Exercise brief: The lines from the one containing "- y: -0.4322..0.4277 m" through the final line of the data below must be written out exactly, both included, and nothing more.

Entries shown:
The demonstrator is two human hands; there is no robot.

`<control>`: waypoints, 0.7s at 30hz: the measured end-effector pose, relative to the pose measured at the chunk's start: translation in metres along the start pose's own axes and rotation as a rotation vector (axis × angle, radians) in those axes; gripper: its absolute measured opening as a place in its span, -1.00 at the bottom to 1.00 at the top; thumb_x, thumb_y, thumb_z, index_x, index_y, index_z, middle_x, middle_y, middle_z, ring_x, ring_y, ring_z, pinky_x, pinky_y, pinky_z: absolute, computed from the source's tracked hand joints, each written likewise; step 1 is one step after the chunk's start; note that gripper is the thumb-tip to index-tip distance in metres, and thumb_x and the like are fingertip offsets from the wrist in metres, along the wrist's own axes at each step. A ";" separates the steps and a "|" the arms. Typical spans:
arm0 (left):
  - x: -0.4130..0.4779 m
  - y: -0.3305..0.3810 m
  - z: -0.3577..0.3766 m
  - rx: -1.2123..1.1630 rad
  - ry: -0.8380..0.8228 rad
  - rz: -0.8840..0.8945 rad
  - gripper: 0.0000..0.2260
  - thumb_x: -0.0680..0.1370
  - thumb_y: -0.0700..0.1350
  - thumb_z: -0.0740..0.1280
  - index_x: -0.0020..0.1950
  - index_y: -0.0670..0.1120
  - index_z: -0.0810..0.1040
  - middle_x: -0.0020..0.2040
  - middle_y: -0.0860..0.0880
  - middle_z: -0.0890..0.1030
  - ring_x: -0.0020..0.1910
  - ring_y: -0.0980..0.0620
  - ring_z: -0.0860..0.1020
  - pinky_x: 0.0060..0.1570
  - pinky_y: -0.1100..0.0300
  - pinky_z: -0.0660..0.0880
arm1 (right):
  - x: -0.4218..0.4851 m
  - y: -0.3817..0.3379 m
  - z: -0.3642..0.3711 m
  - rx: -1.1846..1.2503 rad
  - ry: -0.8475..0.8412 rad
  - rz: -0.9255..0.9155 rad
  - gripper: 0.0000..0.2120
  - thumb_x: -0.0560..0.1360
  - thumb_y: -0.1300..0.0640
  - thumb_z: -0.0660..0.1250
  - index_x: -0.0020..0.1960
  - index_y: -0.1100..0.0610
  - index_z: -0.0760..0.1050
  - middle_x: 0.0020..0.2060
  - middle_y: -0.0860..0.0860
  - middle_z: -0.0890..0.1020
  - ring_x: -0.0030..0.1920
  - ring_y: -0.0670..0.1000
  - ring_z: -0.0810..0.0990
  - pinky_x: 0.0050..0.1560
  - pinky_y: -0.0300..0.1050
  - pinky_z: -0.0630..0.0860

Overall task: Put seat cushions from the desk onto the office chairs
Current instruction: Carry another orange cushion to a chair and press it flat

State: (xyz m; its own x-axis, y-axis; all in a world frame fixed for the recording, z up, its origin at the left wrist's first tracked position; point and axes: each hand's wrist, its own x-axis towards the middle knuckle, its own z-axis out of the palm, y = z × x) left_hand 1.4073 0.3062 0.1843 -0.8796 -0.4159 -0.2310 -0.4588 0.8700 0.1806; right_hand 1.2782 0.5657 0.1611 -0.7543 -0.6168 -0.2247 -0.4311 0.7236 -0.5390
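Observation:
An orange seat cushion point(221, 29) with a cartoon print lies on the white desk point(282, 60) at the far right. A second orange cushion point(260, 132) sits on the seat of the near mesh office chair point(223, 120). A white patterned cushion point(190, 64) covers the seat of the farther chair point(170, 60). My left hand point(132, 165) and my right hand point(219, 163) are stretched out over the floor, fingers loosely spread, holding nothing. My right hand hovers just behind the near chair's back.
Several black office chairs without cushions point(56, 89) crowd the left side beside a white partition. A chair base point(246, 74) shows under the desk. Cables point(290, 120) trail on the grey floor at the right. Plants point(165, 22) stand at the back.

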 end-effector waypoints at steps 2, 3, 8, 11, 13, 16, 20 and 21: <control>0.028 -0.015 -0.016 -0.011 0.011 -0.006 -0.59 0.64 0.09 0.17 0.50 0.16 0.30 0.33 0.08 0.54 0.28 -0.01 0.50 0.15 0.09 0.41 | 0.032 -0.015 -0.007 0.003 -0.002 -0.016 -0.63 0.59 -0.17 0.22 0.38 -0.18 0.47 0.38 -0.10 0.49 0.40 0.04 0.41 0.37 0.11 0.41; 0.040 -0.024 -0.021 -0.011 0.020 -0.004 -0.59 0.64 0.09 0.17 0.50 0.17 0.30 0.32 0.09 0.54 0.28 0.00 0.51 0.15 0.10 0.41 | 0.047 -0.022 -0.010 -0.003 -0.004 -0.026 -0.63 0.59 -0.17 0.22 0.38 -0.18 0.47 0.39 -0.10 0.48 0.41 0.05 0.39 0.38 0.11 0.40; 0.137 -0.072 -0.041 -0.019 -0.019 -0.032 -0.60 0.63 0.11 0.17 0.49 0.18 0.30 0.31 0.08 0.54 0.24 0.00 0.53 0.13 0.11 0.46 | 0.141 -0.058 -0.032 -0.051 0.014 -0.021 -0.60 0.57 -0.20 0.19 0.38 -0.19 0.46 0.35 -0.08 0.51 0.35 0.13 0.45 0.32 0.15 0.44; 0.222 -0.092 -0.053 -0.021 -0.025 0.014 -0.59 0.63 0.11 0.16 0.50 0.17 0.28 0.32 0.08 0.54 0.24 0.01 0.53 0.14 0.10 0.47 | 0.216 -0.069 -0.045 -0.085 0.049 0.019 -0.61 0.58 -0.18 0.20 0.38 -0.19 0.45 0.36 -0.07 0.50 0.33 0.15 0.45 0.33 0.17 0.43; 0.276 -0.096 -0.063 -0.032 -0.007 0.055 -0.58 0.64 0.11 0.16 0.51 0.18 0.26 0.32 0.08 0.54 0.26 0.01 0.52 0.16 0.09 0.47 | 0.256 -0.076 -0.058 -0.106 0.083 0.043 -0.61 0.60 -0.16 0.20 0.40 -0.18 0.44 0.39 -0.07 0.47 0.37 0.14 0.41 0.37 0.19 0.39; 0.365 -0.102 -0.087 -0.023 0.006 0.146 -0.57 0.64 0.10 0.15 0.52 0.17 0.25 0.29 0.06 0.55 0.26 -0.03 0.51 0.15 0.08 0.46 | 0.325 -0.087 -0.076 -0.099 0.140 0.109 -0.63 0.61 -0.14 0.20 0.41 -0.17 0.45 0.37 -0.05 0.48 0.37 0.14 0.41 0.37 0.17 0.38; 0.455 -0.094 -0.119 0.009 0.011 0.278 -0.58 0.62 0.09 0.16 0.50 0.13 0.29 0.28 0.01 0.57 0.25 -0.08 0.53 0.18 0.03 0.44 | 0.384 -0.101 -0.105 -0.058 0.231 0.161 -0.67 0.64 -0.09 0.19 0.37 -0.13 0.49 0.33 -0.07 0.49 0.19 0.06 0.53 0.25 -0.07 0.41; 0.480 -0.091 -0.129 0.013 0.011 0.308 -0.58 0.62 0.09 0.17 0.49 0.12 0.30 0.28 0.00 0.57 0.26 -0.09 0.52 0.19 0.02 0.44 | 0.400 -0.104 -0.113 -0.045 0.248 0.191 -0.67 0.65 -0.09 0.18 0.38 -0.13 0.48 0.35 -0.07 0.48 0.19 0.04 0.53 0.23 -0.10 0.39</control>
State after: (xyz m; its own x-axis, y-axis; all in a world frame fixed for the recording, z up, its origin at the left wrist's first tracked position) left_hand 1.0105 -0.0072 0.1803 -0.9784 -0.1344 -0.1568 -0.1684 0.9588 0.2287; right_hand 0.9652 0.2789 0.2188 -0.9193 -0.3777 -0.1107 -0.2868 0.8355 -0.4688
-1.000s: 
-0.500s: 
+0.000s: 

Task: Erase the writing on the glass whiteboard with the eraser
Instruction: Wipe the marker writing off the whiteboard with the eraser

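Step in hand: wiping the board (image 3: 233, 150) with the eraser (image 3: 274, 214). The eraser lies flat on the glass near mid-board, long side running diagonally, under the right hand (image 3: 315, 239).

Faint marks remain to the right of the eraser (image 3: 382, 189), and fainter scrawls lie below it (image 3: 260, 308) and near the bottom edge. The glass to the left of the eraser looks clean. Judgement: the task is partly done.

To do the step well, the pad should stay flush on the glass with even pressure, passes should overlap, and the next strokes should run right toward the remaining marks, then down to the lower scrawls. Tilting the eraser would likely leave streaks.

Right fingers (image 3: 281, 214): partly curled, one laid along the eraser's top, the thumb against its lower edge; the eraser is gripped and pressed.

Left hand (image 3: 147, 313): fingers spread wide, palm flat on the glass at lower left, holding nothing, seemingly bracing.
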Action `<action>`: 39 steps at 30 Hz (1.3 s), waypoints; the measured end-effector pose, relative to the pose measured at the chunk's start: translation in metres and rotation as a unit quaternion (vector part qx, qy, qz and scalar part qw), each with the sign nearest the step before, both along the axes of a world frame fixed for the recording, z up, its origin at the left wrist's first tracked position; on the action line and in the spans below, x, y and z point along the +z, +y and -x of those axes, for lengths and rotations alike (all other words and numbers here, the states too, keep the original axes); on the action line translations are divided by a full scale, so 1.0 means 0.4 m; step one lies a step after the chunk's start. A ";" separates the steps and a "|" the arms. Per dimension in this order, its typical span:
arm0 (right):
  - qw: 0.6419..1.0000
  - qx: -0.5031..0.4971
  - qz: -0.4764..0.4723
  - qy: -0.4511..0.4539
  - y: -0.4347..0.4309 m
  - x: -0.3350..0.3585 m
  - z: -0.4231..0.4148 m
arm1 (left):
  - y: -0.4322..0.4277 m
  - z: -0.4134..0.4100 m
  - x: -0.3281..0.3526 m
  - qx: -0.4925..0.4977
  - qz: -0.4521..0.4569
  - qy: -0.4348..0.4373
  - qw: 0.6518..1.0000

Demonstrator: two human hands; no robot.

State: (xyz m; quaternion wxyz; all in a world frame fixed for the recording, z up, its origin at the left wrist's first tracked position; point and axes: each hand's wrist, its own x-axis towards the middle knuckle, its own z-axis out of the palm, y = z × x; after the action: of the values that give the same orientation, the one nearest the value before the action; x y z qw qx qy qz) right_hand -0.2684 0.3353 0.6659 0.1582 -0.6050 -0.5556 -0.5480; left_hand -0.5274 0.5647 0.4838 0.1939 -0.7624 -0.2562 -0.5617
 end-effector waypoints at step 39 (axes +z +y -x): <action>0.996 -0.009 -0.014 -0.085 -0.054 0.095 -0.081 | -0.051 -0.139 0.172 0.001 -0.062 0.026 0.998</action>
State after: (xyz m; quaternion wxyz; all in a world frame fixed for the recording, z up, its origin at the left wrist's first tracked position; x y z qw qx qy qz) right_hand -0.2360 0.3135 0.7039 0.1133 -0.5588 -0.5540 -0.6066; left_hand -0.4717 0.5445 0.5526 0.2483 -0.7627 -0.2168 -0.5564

Completed task:
  - y: -0.4322..0.4277 m
  - z: -0.4134..0.4100 m
  - x: -0.3281..0.3526 m
  - qx: -0.4925..0.4977
  - qz: -0.4521..0.4569
  - qy: -0.4348..0.4373
  - qw: 0.6518..1.0000

Demonstrator: two human hands; no robot.

State: (xyz m; quaternion wxyz; all in a world frame fixed for the recording, z up, its origin at the left wrist's first tracked position; point and axes: each hand's wrist, its own x-axis towards the middle knuckle, its own z-axis out of the palm, y = z × x; after the action: of the values that give the same orientation, the one nearest the value before the action; x y z qw qx qy qz) right_hand -0.2684 0.3353 0.6659 0.1582 -0.6050 -0.5556 -0.5480; left_hand -0.5274 0.5647 0.4838 0.1939 -0.7624 -0.2562 -0.5617
 end-effector waypoints at step 39 (axes +z +y -x): <action>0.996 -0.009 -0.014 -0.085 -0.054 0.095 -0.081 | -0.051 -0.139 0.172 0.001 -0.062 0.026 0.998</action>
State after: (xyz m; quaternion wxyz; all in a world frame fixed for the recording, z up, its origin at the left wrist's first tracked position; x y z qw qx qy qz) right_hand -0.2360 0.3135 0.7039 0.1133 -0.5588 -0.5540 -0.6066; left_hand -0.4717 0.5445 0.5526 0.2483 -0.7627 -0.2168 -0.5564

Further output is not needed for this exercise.